Germany Working on New North Korea Sanctions Over Nuclear Threat

Updated on
  • Measures to limit activities of North Korea’s Berlin embassy
  • Sanctions to prevent North Korea from earning hard currency

North Korea to Proceed With Nuclear Tests

Chancellor Angela Merkel’s government is working on sanctions against a hostel in the German capital run by North Korea in response to the country’s nuclear threats.

The new measures, drawn up by the Chancellery and three other ministries, aims to stop North Korea from operating the hostel and congress center on its embassy’s premises in eastern Berlin as a source of foreign currency, the German Foreign Ministry said.

Located right next to the North Korean embassy, the Cityhostel Berlin is popular among travelers looking for inexpensive accommodations in the city center. Rooms at the 435-bed hostel start at 17 euros ($18.50) a night.
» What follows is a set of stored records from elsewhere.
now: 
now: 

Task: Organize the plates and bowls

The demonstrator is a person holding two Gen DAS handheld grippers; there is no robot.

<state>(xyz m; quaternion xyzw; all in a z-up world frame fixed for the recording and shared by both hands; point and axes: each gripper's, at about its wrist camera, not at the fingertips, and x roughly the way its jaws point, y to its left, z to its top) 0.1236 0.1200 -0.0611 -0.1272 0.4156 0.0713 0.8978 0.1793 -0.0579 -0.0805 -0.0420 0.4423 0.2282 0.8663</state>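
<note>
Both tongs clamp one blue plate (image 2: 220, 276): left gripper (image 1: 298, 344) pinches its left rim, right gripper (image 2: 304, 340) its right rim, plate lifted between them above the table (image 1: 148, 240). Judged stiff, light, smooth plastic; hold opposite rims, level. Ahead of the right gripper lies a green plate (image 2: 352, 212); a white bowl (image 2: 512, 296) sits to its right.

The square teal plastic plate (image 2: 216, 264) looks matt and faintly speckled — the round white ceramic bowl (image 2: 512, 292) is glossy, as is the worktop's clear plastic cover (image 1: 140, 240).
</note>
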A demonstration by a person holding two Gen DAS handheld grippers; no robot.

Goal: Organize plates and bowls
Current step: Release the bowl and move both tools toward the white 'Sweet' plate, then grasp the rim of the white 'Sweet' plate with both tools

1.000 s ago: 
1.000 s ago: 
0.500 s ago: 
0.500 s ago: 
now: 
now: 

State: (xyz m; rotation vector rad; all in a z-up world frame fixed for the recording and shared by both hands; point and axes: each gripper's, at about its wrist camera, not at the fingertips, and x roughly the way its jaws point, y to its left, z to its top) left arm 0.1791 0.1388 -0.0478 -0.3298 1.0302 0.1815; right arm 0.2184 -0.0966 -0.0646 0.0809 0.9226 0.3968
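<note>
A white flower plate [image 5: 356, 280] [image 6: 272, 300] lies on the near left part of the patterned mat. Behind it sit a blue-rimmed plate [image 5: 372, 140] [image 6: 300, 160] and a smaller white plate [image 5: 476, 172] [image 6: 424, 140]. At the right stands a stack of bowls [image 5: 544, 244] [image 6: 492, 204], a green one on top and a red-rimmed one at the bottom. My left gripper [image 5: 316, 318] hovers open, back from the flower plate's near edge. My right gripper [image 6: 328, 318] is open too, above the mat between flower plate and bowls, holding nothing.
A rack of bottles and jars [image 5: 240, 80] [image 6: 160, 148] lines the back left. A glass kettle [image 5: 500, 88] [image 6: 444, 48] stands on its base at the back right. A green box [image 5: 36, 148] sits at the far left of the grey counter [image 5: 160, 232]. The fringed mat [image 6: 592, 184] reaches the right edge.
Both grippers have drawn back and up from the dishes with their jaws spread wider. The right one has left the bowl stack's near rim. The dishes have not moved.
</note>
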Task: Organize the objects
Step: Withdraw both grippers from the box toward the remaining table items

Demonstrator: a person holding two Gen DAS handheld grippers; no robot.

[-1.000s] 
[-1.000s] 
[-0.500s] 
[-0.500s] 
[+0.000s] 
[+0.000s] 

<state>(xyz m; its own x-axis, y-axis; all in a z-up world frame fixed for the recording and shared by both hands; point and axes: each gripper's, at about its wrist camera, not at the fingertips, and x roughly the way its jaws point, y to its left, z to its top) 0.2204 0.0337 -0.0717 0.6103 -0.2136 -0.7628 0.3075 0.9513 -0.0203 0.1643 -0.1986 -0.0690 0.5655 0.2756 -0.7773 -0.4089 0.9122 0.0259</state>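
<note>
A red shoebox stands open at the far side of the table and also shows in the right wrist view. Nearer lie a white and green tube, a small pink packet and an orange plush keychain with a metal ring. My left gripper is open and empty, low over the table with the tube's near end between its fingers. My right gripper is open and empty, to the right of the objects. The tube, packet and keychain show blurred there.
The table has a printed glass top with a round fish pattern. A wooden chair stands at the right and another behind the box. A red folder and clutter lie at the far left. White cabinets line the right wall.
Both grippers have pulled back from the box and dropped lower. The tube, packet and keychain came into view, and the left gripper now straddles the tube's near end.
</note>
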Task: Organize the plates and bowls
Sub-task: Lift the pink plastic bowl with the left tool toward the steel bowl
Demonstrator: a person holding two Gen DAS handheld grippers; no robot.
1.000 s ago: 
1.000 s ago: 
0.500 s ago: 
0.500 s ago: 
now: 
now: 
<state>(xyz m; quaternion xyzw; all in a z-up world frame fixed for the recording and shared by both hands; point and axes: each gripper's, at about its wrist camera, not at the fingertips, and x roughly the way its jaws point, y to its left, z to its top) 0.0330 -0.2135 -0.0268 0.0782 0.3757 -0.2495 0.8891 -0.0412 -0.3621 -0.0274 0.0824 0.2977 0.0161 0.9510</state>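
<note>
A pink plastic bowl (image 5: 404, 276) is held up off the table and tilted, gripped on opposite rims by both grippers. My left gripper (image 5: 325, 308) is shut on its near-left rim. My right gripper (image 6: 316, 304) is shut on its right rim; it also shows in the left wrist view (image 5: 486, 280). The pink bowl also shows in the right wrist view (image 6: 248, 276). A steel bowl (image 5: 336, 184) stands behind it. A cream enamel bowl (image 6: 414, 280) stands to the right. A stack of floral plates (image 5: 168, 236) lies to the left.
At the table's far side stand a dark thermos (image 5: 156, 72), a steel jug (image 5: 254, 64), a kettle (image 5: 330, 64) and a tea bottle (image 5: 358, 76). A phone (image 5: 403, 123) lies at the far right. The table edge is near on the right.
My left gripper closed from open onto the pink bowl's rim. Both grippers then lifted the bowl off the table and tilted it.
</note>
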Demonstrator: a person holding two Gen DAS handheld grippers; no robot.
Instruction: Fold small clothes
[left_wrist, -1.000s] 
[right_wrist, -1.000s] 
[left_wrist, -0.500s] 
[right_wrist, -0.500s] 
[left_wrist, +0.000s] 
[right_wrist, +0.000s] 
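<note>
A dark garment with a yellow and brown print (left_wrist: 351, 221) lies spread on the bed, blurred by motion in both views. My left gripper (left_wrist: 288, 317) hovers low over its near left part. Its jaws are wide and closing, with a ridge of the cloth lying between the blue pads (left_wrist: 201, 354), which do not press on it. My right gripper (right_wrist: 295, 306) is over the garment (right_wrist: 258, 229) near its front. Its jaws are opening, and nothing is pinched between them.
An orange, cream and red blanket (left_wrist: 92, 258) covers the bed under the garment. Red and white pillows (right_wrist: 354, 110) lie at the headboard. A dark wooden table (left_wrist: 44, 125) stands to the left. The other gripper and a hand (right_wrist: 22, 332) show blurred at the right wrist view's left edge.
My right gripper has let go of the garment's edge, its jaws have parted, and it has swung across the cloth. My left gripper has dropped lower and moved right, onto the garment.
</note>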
The facility’s website cites its vicinity to the German parliament and the Brandenburg Gate, as well as amenities including free Wifi, rental bikes and a 24-hour front desk, as its chief selling points.

"It goes without saying that we will participate in raising the pressure on North Korea through sanctions,” Martin Schaefer, a German foreign ministry spokesman, said in Berlin on Wednesday. “It is therefore important that sources of finance for the North Korean regime are shut off as quickly as possible, also in Germany, and we are doing that now."

Reining in North Korea’s regime has proven to be a vexing problem for policy makers. The U.S. House last week passed legislation that would expand economic and human-rights sanctions against North Korea as President Donald Trump’s administration pledges to consider all options to thwart leader Kim Jong Un’s nuclear threats. Trump has also attempted to enlist China, North Korea’s neighbor and chief trade partner, in the effort.

Germany’s proposed sanctions would conform with a United Nations Security Council resolution from November 2016, which says that member states should keep North Korea from using property on their territories for purposes other than diplomatic or consular activities.

South Korean President Moon Jae-in, officially sworn in on Wednesday, pledged to push for peace with North Korea in his first remarks after taking office. Underscoring his challenge, Sky News on Tuesday reported North Korea’s U.K. ambassador Choe Il as saying the country will proceed with a further nuclear tests at a time of Kim’s choosing -- repeating a common threat from the country’s diplomats.